И уж по одному тому, что возникнет такое недоумение, мне ясно, что я дал неверный его портрет. Да иначе и не могло получиться — ведь я сгромоздил в одну кучу все странное, все выламывающееся из привычных рамок, все отступающее от принятого, все ложное, неправильное, все кидающееся в глаза… А невозможно оспаривать, что девушки в него влюблялись. И нельзя отрицать, что с ним часто бывало приятно, что многие подпадали под его своеобразное обаяние. Отчасти потому, что у него отлично работала голова. Вздор, ложь, иезуитство, все разновидности пропаганды отскакивали от него либо лопались в соприкосновении с ним, словно мыльные пузыри.

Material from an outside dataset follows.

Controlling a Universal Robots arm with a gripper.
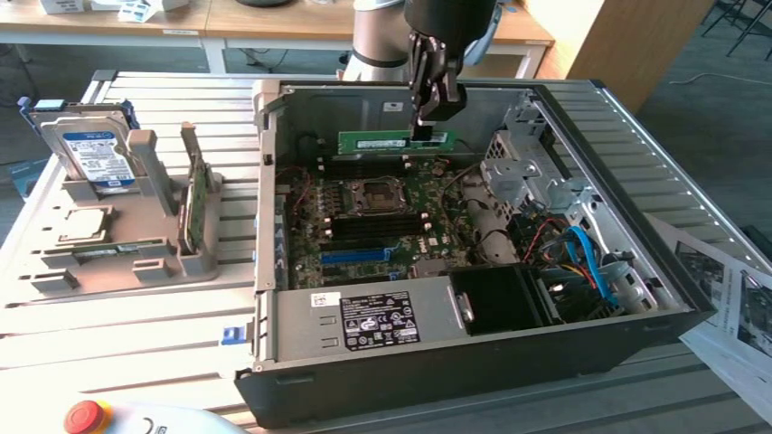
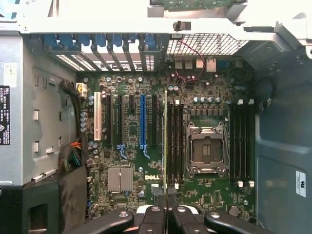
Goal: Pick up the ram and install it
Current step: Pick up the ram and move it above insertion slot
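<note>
As it hangs in the open black computer case (image 1: 483, 362), the black gripper (image 1: 431, 132) clamps the long, thin green ram (image 1: 376, 142). The ram sits level above the green motherboard (image 1: 417, 194).

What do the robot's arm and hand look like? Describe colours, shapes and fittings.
The arm is a smooth silver-grey cylinder leading into a black wrist section. The hand is black, built from curved, jointed link bars that narrow to two slim fingers. Round silver pivot pins sit on the links.
</note>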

Отчасти секрет крылся в том, что в нем сохранилось так много первозданного, дикарского. Среди природы — неважно какой и в какую погоду — он сразу делался счастлив, ровен и — да! — почти дружелюбен. И никто тогда не мог с ним сравниться в способности создавать вокруг себя атмосферу уюта, радости, покоя.
Я ищу и ищу: что же привело его туда, где он сейчас?
Я ведь так хорошо его знаю — по-моему, я хорошо его знаю, — и я думаю: неподходящее для него там место. Ну, да, да, я понимаю, что еще через двадцать пять лет мы на многое взглянем по-иному. Но живем-то мы сегодня, теперь. И он тоже… Нет. Не могу понять. Но я вспоминаю. Вспоминаю все подряд.
В первые годы студенчества мы были бедны, как церковные крысы. Положение у нас было схожее — у него и у меня. Отцы, как им это ни было трудно, довели нас до окончания школы. А если мы хотим учиться дальше — должны рассчитывать только на себя. И мы рассчитывали на себя. Что до меня, я пошел в ту самую школу, где учился, и справился о частных уроках. Директор был ко мне хорош, он посылал мне учеников. Иногда дела шли прекрасно, потом наступала голодовка. Тогда приходилось затягивать ремень и сидеть у себя в темной каморе, жуя черный сухарь.